Please write out the listing beneath this sentence exactly, from its first line to the line with "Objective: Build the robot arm", and stop there.

Information shown Block Start

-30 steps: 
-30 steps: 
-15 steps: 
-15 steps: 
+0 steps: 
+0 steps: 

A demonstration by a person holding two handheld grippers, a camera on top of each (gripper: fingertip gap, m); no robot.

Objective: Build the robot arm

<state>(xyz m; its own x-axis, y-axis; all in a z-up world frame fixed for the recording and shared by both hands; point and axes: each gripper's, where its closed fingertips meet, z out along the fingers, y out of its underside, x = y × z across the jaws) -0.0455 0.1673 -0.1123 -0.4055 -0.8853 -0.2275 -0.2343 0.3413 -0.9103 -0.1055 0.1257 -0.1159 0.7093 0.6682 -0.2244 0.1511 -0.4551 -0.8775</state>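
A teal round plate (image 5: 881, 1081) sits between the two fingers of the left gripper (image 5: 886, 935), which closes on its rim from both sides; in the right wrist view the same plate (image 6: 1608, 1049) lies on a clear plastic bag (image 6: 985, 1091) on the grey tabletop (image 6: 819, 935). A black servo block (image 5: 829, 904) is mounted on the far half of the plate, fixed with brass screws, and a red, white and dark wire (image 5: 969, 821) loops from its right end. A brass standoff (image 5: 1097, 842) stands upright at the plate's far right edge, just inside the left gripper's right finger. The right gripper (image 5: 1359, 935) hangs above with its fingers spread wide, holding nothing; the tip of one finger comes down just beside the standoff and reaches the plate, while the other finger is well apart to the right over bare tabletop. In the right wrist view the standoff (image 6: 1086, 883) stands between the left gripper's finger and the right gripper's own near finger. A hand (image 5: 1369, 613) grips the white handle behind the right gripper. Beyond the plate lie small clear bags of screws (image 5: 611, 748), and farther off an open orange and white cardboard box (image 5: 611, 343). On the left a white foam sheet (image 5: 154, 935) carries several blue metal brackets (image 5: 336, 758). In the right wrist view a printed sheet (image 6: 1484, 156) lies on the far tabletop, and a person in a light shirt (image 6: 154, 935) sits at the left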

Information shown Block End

Output of the task ▸
-30 steps: 
-30 steps: 
-15 steps: 
-15 steps: 
+0 steps: 
+0 steps: 

A demonstration by a person holding two handheld grippers, a camera on top of each (gripper: fingertip gap, m); no robot.

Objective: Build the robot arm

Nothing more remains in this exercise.